I'm playing with WinEventLog:Security source, and I found a "-" username that altered my statistics.
In a generic login log, there is a section with this user, and I'm looking for a way to remove it and clean/normaliza my logs before they'll be indexed.
An example:
09/15/2011 01:41:18 PM
LogName=Security
SourceName=Microsoft Windows security auditing.
EventCode=4624
EventType=0
Type=Information
ComputerName=DC.domain.local
TaskCategory=Logon
OpCode=Info
RecordNumber=22396221
Keywords=Audit Success
Message=An account was successfully logged on.
Subject:
Security ID: S-1-0-0
Account Name: -
Account Domain: -
Logon ID: 0x0
Logon Type: 3
New Logon:
Security ID: S-1-5-21-1759315991-2675907183-3548838191-1129
Account Name: username
Account Domain: DOMAIN
Logon ID: 0x155b3446
Logon GUID: {FBB0AB00-6A66-14F3-0CF8-6709832A3FB8}
Process Information:
Process ID: 0x0
Process Name: -
Network Information:
Workstation Name:
Source Network Address: 10.x.y.z
Source Port: 50233
Detailed Authentication Information:
Logon Process: Kerberos
Authentication Package: Kerberos
Transited Services: -
Package Name (NTLM only): -
Key Length: 0
How I can remove the section:
Subject:
Security ID: S-1-0-0
Account Name: -
Account Domain: -
Logon ID: 0x0
from my log?
Regards
bizza
You might want to consider changing the search for your statistics to not include where Account Name/Domain fields are equal to to a -.
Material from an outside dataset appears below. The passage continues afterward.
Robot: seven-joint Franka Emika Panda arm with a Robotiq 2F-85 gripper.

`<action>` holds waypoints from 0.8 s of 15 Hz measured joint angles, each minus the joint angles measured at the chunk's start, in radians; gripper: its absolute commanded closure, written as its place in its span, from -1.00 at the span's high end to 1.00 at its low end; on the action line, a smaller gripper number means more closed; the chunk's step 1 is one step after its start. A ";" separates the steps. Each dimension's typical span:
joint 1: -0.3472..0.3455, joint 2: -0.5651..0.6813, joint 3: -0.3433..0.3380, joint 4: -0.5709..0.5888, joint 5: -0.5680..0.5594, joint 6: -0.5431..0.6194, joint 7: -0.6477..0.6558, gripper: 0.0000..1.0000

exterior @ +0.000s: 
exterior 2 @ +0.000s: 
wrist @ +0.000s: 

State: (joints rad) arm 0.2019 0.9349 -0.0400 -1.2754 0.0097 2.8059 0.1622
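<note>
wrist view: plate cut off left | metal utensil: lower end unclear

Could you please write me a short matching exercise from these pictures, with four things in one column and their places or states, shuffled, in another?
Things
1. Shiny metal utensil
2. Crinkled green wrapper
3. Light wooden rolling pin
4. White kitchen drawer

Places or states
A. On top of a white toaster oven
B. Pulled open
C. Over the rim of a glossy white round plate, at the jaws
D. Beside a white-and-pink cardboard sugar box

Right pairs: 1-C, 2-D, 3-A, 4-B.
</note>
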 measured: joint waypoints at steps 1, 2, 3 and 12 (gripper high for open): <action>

The other option is to take a look at using the SEDCMD parameter in your props.conf file and create a sed script to re-write those lines.
For example:
s/Account\sName:\s+\-//g
This would replace the "Account Name: -" line with an empty line.
Another option is to use a script (bash, batch, python, powershell, perl, etc.) to clean up the event before it is indexed to remove that particular section.